### Brief
Copy the data that follows exactly. Include no pictures.
---------- Given data
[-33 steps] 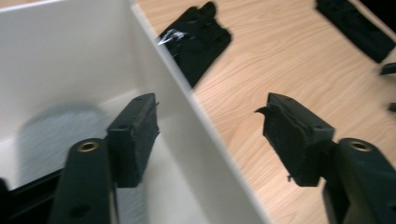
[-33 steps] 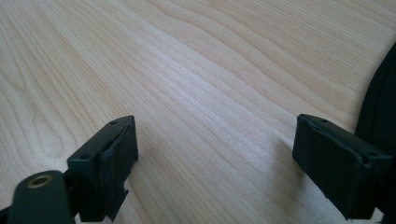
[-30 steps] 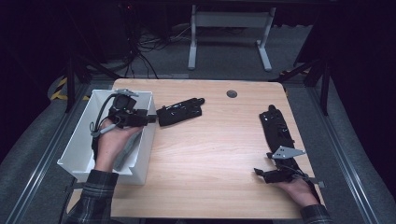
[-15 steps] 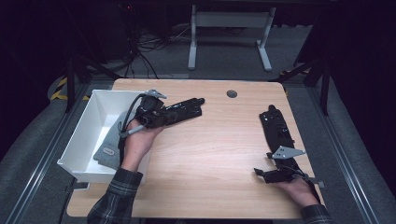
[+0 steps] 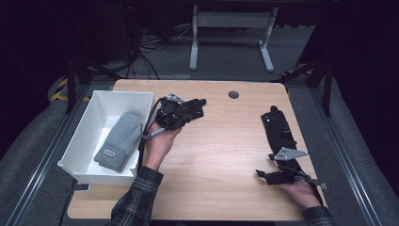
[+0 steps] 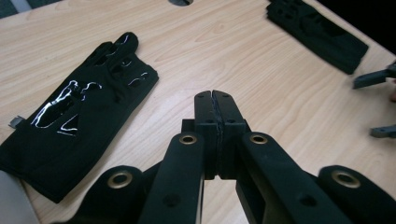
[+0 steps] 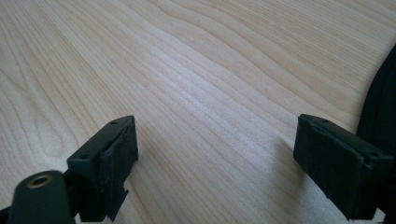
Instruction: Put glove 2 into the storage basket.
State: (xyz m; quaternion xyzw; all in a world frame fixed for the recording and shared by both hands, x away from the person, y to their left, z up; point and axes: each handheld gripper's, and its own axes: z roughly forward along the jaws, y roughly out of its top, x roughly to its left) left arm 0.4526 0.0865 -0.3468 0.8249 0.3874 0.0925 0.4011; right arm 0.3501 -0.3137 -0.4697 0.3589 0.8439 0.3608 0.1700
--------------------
### Answer to the problem
[-33 steps] 
[-33 steps] 
[-30 steps] 
[-15 steps] 
[+0 steps] 
[+0 steps] 
[+0 steps] 
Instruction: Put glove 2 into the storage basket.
State: (xyz m; quaternion xyzw; all in a world frame fixed for the recording and shared by both hands, x away from the person, y to their left, z up; point and axes: each handheld gripper's, and its own axes: z roughly forward along the jaws, y roughly out of its top, x roughly to its left) left arm 0.4526 0.0865 -0.3468 0.8249 0.3874 0.0925 0.4011; right arm 0.3501 -0.3137 -0.4697 0.3589 0.8439 0.3608 0.1700

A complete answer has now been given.